PS: and if you ever thought f the Xbox360 as a choice. i thought so too. and ended up in here witha bunch of people telling me i should buy a PS3. check the thread i made if you dont belive me (not trying to make a fan-war here)


----------



## BlooChoo (Jun 8, 2007)

haha well...i work with computers all the time..so i have different systems for different things...but yeh...its modular and so that means u can cut down on thermal resistance...


----------



## rexgrant (Mar 2, 2006)

Hi andres.
If you don't care what the picture looks like and for what I have seen on my grandchildren and their fathers PS & X Box they are more than acceptable. But when you look at the result I get there is no comparison, and the games cost around 40% more for the consoles,
Rex


----------



## BlooChoo (Jun 8, 2007)

yep...deffinatly..ther is no comparison between a pc and a console...let the console stick to fighting amongst themselves and keep pc out of the console wars!


----------



## ninjashoes (Mar 3, 2008)

I'm gonna wait for the next series of Geforce cards since the ones out currently barely handle crysis on teh highest settings


----------



## rexgrant (Mar 2, 2006)

ninjashoes said:


> I'm gonna wait for the next series of Geforce cards since the ones out currently barely handle crysis on teh highest settings


Hi ninjashoes.
It takes more than just a GPU to play the top games on high,You require everything else that makes a top end PC.
But my setup did not cost the earth and people are underestimating the power of the new ATI GPU,s and the new HD 3870x2 is probably the fastest and most up to date GPU you can buy My set up scores 17700 in 3D mark 05 10600 in 3D mark06 I have not looked to see what 
they are getting from the new 2870 x2 in a two card Crossfire set up but it must be awesome.
But I have not changed the CFG files to run Crysis on very high but it runs beautiful on high.
I wish the game was as good as it looks.
Rex.


----------



## BlooChoo (Jun 8, 2007)

haha well sed rexgrant!! yeh the whole thing with crysis isnt a bench mark at all!!!
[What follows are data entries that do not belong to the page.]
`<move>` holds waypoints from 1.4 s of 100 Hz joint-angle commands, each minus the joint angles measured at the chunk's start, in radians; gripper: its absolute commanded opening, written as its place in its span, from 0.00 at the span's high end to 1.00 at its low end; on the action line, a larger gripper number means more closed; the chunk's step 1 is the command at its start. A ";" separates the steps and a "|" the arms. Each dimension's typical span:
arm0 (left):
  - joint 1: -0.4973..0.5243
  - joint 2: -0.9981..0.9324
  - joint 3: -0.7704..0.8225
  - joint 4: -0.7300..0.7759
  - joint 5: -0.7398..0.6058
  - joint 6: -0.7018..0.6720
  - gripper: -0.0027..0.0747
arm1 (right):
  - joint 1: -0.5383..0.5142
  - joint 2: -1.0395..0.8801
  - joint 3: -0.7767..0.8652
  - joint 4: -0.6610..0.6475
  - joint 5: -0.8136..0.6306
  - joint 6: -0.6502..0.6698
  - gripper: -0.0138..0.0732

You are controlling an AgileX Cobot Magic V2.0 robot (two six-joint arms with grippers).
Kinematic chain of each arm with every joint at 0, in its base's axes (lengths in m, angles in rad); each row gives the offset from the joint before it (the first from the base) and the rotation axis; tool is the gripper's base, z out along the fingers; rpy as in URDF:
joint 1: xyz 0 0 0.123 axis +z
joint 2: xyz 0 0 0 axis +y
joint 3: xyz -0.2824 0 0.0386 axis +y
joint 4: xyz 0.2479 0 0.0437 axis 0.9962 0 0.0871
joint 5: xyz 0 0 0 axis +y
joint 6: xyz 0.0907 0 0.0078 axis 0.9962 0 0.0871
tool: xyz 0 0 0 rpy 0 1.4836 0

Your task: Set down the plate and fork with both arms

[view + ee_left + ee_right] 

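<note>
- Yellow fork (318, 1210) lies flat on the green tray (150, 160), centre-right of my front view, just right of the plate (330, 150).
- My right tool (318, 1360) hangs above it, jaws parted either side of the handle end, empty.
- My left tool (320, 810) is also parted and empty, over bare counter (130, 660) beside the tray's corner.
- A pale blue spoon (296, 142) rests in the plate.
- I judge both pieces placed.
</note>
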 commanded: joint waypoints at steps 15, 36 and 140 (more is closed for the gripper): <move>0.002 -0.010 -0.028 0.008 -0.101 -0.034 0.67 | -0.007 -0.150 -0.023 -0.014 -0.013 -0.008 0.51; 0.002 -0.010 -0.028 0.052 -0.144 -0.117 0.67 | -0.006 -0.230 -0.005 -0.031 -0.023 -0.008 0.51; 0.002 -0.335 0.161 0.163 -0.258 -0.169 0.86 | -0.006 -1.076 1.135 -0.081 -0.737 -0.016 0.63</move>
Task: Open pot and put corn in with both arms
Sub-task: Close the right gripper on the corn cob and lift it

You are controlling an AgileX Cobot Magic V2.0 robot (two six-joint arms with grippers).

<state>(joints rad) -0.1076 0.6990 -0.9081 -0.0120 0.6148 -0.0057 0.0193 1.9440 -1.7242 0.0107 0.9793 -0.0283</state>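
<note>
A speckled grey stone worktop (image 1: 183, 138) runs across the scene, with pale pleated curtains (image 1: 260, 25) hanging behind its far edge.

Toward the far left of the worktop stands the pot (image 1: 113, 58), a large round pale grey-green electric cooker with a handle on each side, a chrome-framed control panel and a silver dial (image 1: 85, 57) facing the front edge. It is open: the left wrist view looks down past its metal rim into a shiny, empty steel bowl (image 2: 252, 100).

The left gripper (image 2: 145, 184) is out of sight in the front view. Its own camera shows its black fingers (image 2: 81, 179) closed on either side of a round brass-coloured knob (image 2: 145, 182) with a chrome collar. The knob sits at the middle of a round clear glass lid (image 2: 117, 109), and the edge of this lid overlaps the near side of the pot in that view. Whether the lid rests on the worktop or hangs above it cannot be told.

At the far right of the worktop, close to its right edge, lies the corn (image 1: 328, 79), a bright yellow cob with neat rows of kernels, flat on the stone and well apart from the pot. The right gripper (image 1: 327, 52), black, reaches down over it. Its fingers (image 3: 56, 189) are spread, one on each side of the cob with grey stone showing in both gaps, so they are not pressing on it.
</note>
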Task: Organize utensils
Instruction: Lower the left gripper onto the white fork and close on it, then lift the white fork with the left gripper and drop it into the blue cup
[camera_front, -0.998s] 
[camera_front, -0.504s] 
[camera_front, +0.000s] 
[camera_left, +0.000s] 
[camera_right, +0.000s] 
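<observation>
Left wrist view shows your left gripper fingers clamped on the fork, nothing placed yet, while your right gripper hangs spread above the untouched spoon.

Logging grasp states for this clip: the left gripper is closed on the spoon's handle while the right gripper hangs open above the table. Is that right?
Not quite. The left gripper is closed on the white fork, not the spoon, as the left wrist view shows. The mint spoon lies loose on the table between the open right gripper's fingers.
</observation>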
and the 9 series cards have brought out the flagship 9600gt...it isnt a massive step up from the 8800 (infact it uses the same cores...just 2 on one card) so ul be waiting about a year for the decent 9800s and 9900s to come out!!!!


----------



## B336700 (Jul 10, 2007)

Actually, the 9600gt is not even ANY step up than the 8800...It is more or less a JUMP DOWN from the 8800.


----------



## BlooChoo (Jun 8, 2007)

well it is a bit of an improvement "..GeForce 9600 GT GPU shows an improved performance-per-watt ratio compared to its predecessor as well as improved compression efficiency.."
"..GeForce 9600 GT GPU also improves high-definition video playback on everyday PCs by leveraging NVIDIA PureVideo® HD technology to deliver high-quality playback of HD DVD and Blu-ray movies.."


----------



## rexgrant (Mar 2, 2006)

Hi blooChoo.
Once again Microsoft is slowing it all down as they did in FSX. After FSXSP1 there was a gain of nearly 40% in FPS. and it is the same in Vista. My setup as been put together to use the benefits of DirectX ten but my Vista disk will have to stay on the shelf unopened until vista has proven itself to me., and the long delay bringing out SP1 says it all, They are still getting problems, and as DirectX ten is not backward compatible I will
have to wait, to see the benefits of my PC setup.
Did you see the link I put on the forum.
http://www.vr-zone.com/articles/GeFo...ared/5614.html
Interesting 
Rex.


----------



## BlooChoo (Jun 8, 2007)

yeh i agree...vista does need a pretty beefy computer to work it...ul need 2 gb of ram for it to run happily..it runs fine with that..it is worth moving up to...but yeh i agree...only after sp1 has been released...cos it i have had to tweak and customise it alot to get it running as well as XP...


----------